Slides should be greased or oiled every time the instrument is washed and every month. If the slides are not lubricated the slides will become stuck and the instrument will need to be taken to a professional repairer.

Valved instruments have two types of slides:

Slow Slides: These are designed to be left in one position and moved infrequently. Slow slides include the tuning slide, 2nd valve slide and sometime the 1st and 3rd valve slide.

Fast Slides: These are used to fine tune individual notes and are designed to be moved rapidly in time for your playing. These slides are fitted with a finger ring or lever and may include the 3rd and 1st valve slides.

Greasing Slow Slides

Slow slides are greased with a thick slide grease, as follows:

Step 1

Remove the slide (if removing a valve slide, press the corresponding valve down before removing the slide to avoid the vacuum 'popping').

Step 2

Wipe off any old grease with a lint-free cloth.

Step 3

Using your finger, spread a thin smear of grease evenly over the slide.

Step 4

Replace the slide (pressing the valve down first) and wipe off any excess grease that gets squeezed out. Note that more than a tiny amount of excess grease appears, you have put too much grease on the slide!

Step 5

Repeat for all other slow slides.

Oiling Fast Slides

Slow slides are greased with a slide oil.

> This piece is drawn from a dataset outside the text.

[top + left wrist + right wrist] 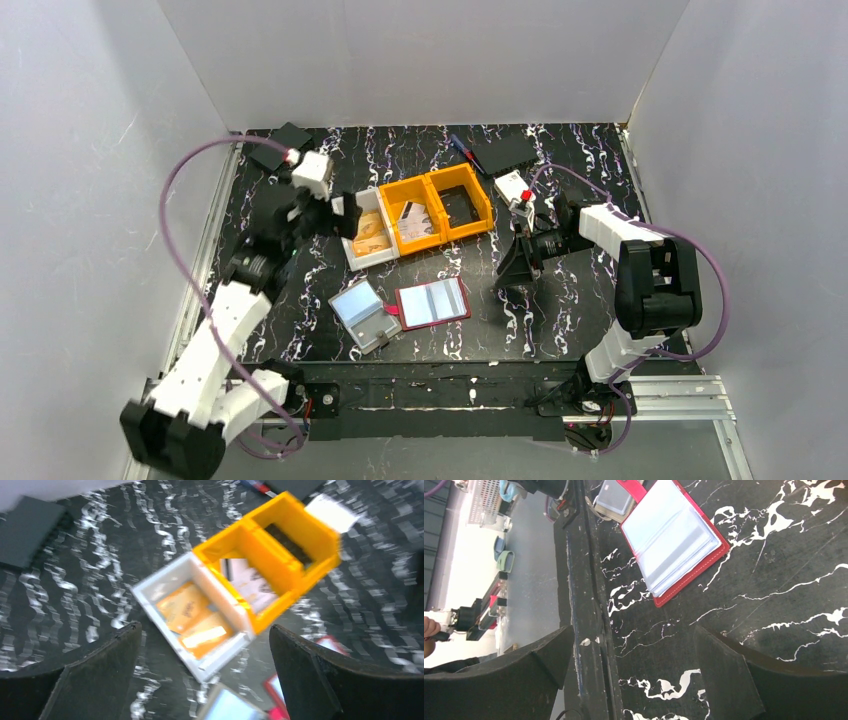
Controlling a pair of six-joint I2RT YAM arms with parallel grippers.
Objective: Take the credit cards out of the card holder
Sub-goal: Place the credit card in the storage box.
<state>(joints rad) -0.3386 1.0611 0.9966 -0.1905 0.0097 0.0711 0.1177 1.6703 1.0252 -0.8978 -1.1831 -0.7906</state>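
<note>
Red card holder (433, 303) open (flat), credit cards (186, 609) in white bin (161, 576)

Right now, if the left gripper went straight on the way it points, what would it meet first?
Most likely the white bin holding orange cards, centred between the fingers of the open left gripper; blur leaves depth uncertain.

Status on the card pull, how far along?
Done: two orange cards lie in the white bin, a pale card in the orange bin beside it. In hand: nothing; left gripper hangs open over the white bin, right gripper open near the holder. Left: holder lies open; can't tell if cards remain inside.
</note>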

The procedure is the same as for greasing the slides, but instead apply a few drops of slide oil and spread with a clean finger.

Wash your hands after greasing and oiling the slides.

Washing the instrument

There are many varied opinions about washing the inside of a brass instrument. Here's what I do and recommend.

Step 1

Run luke-warm water through the instrument for a couple of minutes. You can do this either by:

(a) removing the shower-head from your shower and pointing the flexible nose down the trumpet and running warm water through the trumpet (being careful not to turn the tap on too hard if you have a pressurised water system)

(b), if you can't do this, then filling a basin with water (with a splash of washing up liquid) and using a jug, repeatedly pouring it into the bell

Whilst running the water through, hold the fast valve slides (to stop them coming out) and slowly and repeatedly move the first valve up and down, then the second valve and finally the third valve.

Stop the water.

Step 2

Remove the tuning slide.

Push one end of the flexible snake brush into the mouthpiece receiver until to pops out the other end of the lead-pipe. Remove the brush.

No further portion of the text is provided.